Once the images are removed, set down everything else in the listing below exactly.
Segment Start: Data segment
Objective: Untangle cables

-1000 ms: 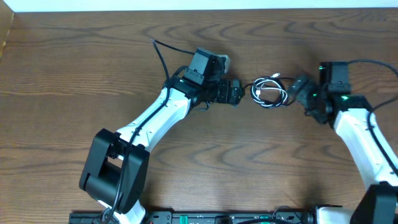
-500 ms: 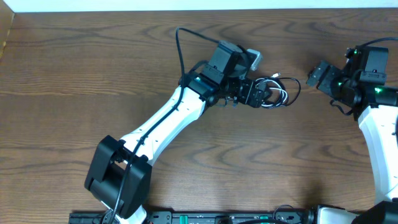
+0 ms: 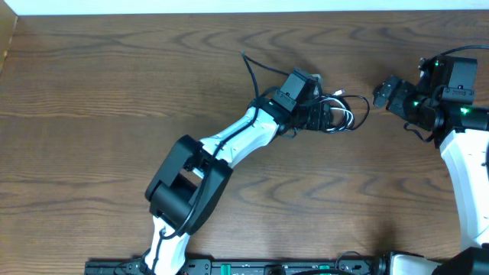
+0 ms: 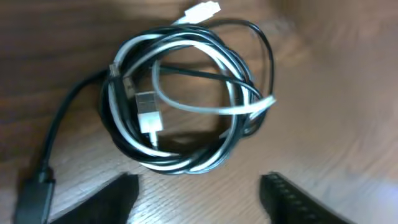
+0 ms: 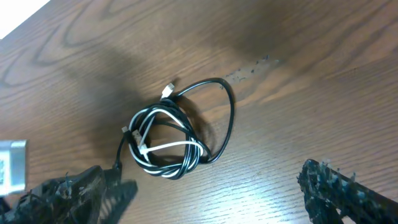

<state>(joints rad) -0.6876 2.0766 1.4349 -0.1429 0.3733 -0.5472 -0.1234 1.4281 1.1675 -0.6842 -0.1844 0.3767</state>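
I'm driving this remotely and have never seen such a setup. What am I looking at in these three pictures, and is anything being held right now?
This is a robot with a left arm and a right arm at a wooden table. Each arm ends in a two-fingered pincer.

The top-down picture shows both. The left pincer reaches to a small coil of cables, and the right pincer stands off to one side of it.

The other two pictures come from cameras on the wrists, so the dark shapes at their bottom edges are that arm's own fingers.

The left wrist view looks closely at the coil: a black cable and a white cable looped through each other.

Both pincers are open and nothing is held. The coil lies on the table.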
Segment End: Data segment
§ Exercise response
Objective: Untangle cables

-1000 ms: 
-500 ms: 
+0 ms: 
+0 ms: 
+0 ms: 

<state>(joints rad) -0.6876 2.0766 1.4349 -0.1429 0.3733 -0.5472 -0.1234 1.4281 1.1675 -0.6842 -0.1844 0.3767</state>
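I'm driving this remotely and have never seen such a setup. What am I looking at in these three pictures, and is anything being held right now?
This is a robot with a left arm and a right arm at a wooden table. Each arm ends in a two-fingered pincer.

The top-down picture shows both. The left pincer reaches to a small coil of cables, and the right pincer stands off to one side of it.

The other two pictures come from cameras on the wrists, so the dark shapes at their bottom edges are that arm's own fingers.

The left wrist view looks closely at the coil: a black cable and a white cable looped through each other.

Both pincers are open and nothing is held. The coil lies on the table.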

No additional output is needed.